Cegah Radikalisme, Pemegang Kebijakan Diminta Edukasi Pengguna Medsos

KBRN, Medan : Kepala Badan Nasional Penanggulangan Terorisme (BNPT) Boy Rafli Amar meminta para pemegang kebijakan agar memberi edukasi kepada pengguna media sosial di daerahnya. Sebab, salah satu sumber menyebarnya paham radikalisme intoleran adalah media sosial. 

“Di media sosial banyak sekali informasi yang mengarah atau bersifat hoaks dan ujaran kebencian. Agar terbangun sifat peradaban yang lebih baik di dunia maya, kami mohon kepada pemegang kebijakan membantu edukasi kepada pengguna media sosial,” kata Boy Rafli dalam dialog bersama Gubernur Sumut Edy Rahmayadi dan Forum Koordinasi Pimpinan Daerah (Forkopimda) Sumut di  Medan, Selasa (1/12/2020).  

Boy Rafli menyontohkan kasus ISIS. Banyak orang bergabung dengan organisasi teroris global itu lantaran menerima propaganda di media sosial. Menurutnya, organisasi tersebut menguasai jaringan komunikasi di seluruh dunia. Meski tidak pernah saling bertatap muka, ISIS telah mengajak sekitar 35.000 warga untuk bergabung dan kurang lebih 1.200 orang berasal dari Indonesia. 

“Jaringan teroris tidak hanya menyebarluaskan propaganda secara tatap muka, tapi dengan media sosial,” ungkapnya. 

Sementara Gubernur Sumut Edy Rahmayadi mengatakan, radikalisme dapat ditangkal jika semua pihak mengimplementasikan 4 konsensus dasar Negara Indonesia, yakni Pancasila, Undang-Undang Dasar (UUD) 1945, NKRI, dan Bhineka Tunggal Ika. 

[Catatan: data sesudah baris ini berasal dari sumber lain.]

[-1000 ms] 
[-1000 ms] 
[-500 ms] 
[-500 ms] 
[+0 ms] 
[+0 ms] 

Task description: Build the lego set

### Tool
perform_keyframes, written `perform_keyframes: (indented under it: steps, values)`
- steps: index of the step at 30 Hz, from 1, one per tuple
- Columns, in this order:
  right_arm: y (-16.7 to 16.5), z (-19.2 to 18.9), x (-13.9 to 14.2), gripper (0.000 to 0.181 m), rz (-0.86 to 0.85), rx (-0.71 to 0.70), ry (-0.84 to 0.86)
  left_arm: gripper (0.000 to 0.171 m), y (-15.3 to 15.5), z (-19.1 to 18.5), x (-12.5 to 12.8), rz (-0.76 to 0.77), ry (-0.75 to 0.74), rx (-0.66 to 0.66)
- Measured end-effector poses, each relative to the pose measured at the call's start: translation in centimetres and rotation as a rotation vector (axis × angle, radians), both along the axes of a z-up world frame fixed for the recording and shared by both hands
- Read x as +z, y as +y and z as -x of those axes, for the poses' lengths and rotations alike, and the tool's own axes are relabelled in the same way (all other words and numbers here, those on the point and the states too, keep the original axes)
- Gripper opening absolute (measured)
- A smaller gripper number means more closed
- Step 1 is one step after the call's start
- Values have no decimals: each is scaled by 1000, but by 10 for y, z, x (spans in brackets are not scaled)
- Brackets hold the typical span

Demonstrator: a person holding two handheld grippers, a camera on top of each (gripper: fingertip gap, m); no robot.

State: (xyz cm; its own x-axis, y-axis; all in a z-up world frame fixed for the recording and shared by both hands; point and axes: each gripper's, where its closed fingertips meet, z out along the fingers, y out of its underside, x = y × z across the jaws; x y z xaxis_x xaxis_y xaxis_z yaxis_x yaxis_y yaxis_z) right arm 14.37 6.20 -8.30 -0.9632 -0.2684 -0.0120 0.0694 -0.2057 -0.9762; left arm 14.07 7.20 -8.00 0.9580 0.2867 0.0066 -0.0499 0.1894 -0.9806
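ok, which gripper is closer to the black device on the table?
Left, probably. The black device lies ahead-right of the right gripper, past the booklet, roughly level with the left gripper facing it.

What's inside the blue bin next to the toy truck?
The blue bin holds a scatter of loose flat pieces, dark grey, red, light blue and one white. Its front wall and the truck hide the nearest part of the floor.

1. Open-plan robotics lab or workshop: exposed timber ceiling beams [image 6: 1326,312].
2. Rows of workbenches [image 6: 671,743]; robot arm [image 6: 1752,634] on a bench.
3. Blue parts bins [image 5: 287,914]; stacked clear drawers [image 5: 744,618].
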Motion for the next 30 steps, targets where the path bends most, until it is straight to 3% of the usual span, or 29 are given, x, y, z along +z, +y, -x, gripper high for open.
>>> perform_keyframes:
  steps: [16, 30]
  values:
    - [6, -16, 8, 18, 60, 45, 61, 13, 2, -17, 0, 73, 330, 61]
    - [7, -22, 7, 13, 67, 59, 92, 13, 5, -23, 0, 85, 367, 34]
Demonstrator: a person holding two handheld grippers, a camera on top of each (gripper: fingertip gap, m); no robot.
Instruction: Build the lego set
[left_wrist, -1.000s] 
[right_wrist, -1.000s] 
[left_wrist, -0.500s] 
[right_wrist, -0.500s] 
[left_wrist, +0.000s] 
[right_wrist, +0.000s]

“Radikalisme adalah sikap ekstrem dalam sebuah aliran. Dia suka memaksakan kehendak apa yang ada di dalam pikirannya. Namun jangan salah mengartikan dengan orang yang bersikap kritis langsung dikatakan radikal. Selama masih di dalam bingkai Negara Kesatuan Republik Indonesia (NKRI) yang berasaskan Pancasila, sah-sah saja,” ujarnya. 

Edy juga menyampaikan, tugas anak bangsa saat ini adalah mengisi kemerdekaan dengan cara berkontribusi membesarkan dan membangun daerah,  sehingga cita-cita para pendahulu yang memperjuangkan kemerdekaan Indonesia dapat terwujud. 

Terkait para mantan narapidana teroris (Napiter) yang sudah bertaubat dan banyak melakukan hal-hal positif, Edy sangat mengapresiasi. Ia mengharapkan agar mantan napi tersebut tidak lagi kembali seperti di masa lalu.

“Kita berdoa yang pastinya anda tak boleh lagi kembali ke masa lalu. Jangankan berbuat, berpikir seperti itu pun tak boleh lagi, karena bangsa ini milik kita bersama,” ujar Edy. 

Pada kesempatan tersebut juga hadir salah satu mantan Napiter asal Sumut yakni Toni Togar. Ia sudah menjalani hukuman selama 12,5 tahun. Setelah keluar dari lembaga pemasyarakatan, Toni mencoba membuka sebuah usaha yang bergerak di bidang produksi sabun cair. Hal tesebut dilakukannya agar dapat mandiri serta bisa kembali membaur dengan masyarakat. 

Meski begitu, Toni mengharapkan pemerintah daerah agar memberi perhatiannya kepada para mantan narapidana sepertinya.

“Yang sulit setelah keluar dari lapas, kita sulit membangun ekonomi dan kehidupan. Saya harapkan Pemda bersinergi dengan kami,” kata Toni.